Um período sabático pode comprometer sua carreira?

Dar um tempo na carreira para investir em vida pessoal ou desenvolvimento profissional pode não ser bem visto pelo mercado


Talvez. Infelizmente, as hipocrisias da sociedade brasileira também são refletidas no ambiente profissional. Da mesma maneira que, apesar de ser comum ver mulheres peladas no carnaval, é considerado um absurdo uma mulher fazer topless em um praia brasileira, é natural você ficar num emprego que você não gosta ou não se sente satisfeito, pois o mercado não vê com bons olhos o profissional que está desempregado, principalmente aquele que ficou desempregado por opção própria.


Eu sempre fui fascinado pela ideia do período sabático. Logo que me formei, as coisas aconteceram tão rapidamente que atropelei tudo e acabei adiando vários projetos pessoais. Em qualquer conversa informal nos happy hours, sempre ouvi vários gestores reclamando que abandonaram seus hobbies por causa do trabalho e que isso era algo que inevitavelmente ocorreria com qualquer um que quisesse crescer naquela carreira. Essa conversa sempre me intrigava, pois apesar de eu ter grandes ambições de desenvolvimento profissional, eu não estava disposto a abrir mão totalmente da minha vida pessoal para atingir este objetivo. 


Alguns anos depois, passei um período estudando nos EUA e observei que é normal as pessoas tirarem períodos sabáticos e algumas empresas até incentivam esta atitude. Os recém-graduados costumam tirar alguns meses após a graduação para viajar pelo mundo. Pessoas simplesmente dão uma pausa na carreira para repensar o rumo das coisas, se dedicar a projetos pessoais e depois retornam ao antigo trabalho ou até mesmo iniciam uma nova carreira. Por lá, conheci uma pessoa, por volta dos seus 35 anos de idade, que estava viajando dentro dos EUA por aproximadamente 3 meses, usufruindo de um benefício que a empresa para qual ela trabalhava oferecia - a cada ciclo completado de 7 anos dentro da empresa, os profissionais podem tirar 3 meses de férias, para fazerem o que quiserem e ainda recebem um bônus para usufruir desse período. Na Europa este hábito é ainda mais comum. Algumas empresas proporcionam períodos não remunerados para o funcionário utilizar como quiser (a maioria viaja pelo mundo) e mesmo se o funcionário resolve se desligar da empresa para investir em projetos pessoais, ele se recoloca muito rápido na volta. Conheci vários europeus que viajaram pelo mundo de 6 meses a 1 ano e se recolocaram no mesmo mês em que voltaram. Sim, a Europa está em crise, com alto desemprego, mas as empresas valorizam este tipo de comportamento.

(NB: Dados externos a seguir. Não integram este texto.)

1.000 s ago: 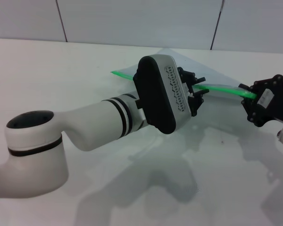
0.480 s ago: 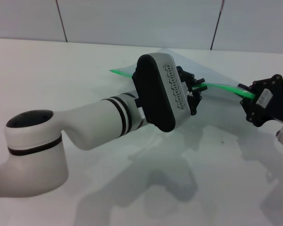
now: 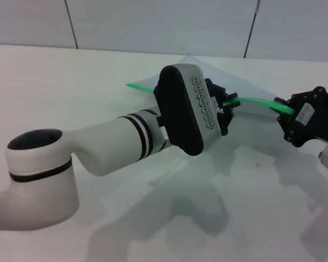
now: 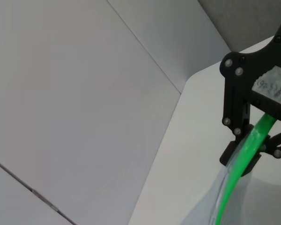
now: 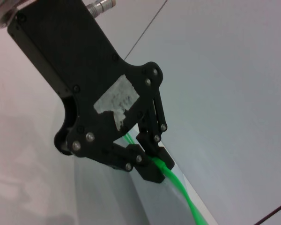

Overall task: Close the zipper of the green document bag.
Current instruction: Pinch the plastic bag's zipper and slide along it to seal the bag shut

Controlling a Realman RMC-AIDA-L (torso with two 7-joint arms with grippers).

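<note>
The green document bag (image 3: 238, 82) lies flat at the back of the white table, pale and translucent. Its zipper (image 3: 257, 101) is a bright green strip along the near edge, lifted off the table between my two grippers. My left gripper (image 3: 225, 105) is shut on the zipper near its middle; the right wrist view shows that left gripper (image 5: 152, 161) pinching the zipper (image 5: 183, 193). My right gripper (image 3: 287, 112) is shut on the strip's right end; in the left wrist view the right gripper (image 4: 250, 140) clamps the zipper (image 4: 234, 187). The slider tab is hidden.
My left arm (image 3: 115, 142) reaches across the middle of the white table (image 3: 71, 82), hiding part of the bag. A grey tiled wall (image 3: 153, 22) rises behind the table's far edge.
My left gripper has slid slightly to the left along the zipper, and the strip's left end has shifted a little left. The right gripper has barely moved.
</note>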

Já em terras tupiniquins, as coisas não funcionam bem dessa maneira. Talvez, porque a realidade econômica brasileira seja bem diferente da realidade dos EUA e dos países europeus. Mas também, acredito que a hipocrisia seja o fator mais relevante nesse quadro. No meu período sabático, fui duramente criticado por diversas pessoas – amigos, ex-colegas de trabalho, parentes e até mesmo recrutadores. Diversas vezes, fui aconselhado a voltar para o meu antigo trabalho, já que eu não havia conseguido nada. Também fui aconselhado a aceitar qualquer proposta, já que, estando empregado, seria mais fácil conseguir uma nova posição, e meu poder de barganha, inclusive salarial, seria muito maior. E o pior de tudo, na minha opinião: fui aconselhado a mentir, dizer que eu havia sido demitido, pois seria menos pior ter sido demitido do que ter pedido demissão por razões próprias.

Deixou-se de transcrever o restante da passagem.